2. Da mesma forma, é muito importante que a igreja hoje não se iluda com sua suposta segurança teológica, crendo ser a detentora do mais sólido e invariável saber teológico. Frequentemente nos vemos condicionados por uma perspectiva teológica que não considera a missiologia como legítima e que, efetivamente, não desemboca na missão; antes, uma teologia que se considera como já completamente realizada, autossuficiente e divinizada. Até parece que nos tornamos como os irmãos da Judeia que, por se considerarem teologicamente completos e infalíveis, não lhes restava nada mais que criticar duramente a heresia cometida por Pedro. É preciso resgatar uma interpretação bíblica que esteja aberta à ação-missão de Deus no mundo revelada em sua Palavra e desenvolver uma atitude de permanente arrependimento conceitual e ampliação da nossa compreensão bíblica da missio Dei.

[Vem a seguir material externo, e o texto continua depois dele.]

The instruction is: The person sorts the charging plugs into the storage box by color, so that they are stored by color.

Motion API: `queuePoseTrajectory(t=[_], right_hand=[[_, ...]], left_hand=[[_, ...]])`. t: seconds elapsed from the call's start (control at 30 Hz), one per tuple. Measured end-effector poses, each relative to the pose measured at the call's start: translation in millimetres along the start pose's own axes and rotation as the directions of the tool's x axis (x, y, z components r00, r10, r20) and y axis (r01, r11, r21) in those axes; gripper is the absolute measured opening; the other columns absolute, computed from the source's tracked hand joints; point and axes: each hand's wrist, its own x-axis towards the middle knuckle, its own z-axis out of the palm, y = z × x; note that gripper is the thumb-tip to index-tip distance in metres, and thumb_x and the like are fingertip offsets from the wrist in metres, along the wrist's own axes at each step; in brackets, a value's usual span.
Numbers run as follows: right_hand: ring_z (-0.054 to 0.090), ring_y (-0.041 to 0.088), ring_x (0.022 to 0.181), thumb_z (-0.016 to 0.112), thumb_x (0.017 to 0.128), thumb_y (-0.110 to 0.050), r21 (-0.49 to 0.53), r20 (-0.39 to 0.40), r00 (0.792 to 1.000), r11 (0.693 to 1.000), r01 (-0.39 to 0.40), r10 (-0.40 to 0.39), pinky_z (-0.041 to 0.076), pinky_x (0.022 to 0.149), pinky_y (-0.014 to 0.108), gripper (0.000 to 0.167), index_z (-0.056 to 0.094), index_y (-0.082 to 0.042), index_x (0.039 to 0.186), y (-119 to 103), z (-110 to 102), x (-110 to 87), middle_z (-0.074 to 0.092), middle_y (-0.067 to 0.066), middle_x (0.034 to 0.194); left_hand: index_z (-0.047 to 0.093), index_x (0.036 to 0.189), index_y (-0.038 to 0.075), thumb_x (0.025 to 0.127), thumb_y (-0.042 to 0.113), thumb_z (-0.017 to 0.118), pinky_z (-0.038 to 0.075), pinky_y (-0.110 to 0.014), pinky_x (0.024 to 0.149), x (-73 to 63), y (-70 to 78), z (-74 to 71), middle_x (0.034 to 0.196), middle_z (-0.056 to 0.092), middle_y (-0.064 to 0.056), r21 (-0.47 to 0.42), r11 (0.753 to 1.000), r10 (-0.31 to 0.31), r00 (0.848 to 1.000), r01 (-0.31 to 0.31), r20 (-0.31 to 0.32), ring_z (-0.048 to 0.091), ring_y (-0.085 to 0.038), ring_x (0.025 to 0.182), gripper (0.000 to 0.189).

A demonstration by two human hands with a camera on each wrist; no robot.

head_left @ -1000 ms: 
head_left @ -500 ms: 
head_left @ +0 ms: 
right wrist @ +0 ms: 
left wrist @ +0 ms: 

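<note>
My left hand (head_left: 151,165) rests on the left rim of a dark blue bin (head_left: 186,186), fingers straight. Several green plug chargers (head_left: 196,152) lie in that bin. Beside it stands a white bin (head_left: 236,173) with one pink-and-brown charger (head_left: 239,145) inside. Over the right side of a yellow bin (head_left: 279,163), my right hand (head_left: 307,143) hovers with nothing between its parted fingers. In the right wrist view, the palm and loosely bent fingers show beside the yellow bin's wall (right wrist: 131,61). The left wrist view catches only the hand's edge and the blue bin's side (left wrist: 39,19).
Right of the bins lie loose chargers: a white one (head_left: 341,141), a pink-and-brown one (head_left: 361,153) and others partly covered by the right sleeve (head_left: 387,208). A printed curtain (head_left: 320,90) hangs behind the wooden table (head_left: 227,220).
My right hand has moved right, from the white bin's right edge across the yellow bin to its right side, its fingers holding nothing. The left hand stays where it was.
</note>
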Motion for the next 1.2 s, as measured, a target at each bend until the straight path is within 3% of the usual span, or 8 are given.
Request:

3. A dimensão conceitual do crescimento da igreja, ou seja, nosso constante crescimento como comunidade de fé que lê e interpreta a Bíblia, transformando-se e assumindo as novas perspectivas de missão e de pastoral para o mundo em que vivemos, é uma dimensão do crescimento que nem sempre recebe o devido valor e investimento. Ou estamos investindo de forma prioritária e alucinante no crescimento numérico da igreja para sermos uma igreja de sucesso, ou ainda estamos pensando que o crescimento na qualidade é o único que interessa. Mas ao nos voltarmos para a Palavra de Deus, notamos que há outras dimensões que também devem ser descobertas e colocadas em total integração e equilíbrio com as demais. Esse crescimento teológico e missiológico que nos leva a dar razão da nossa fé e, como consequência inevitável, a propagá-la, é uma dessas dimensões que precisam ressurgir entre todos nós. Afinal, somos uma comunidade de intérpretes e viventes da Palavra!
Esperamos que a transformação produzida por uma constante tarefa de interpretação da Palavra de Deus nos faça compreender os caminhos que temos andado, nos leve ao genuíno arrependimento e nos permita ver a amplitude e a profundidade da missão cumprida por Deus, com a qual ele nos responsabiliza.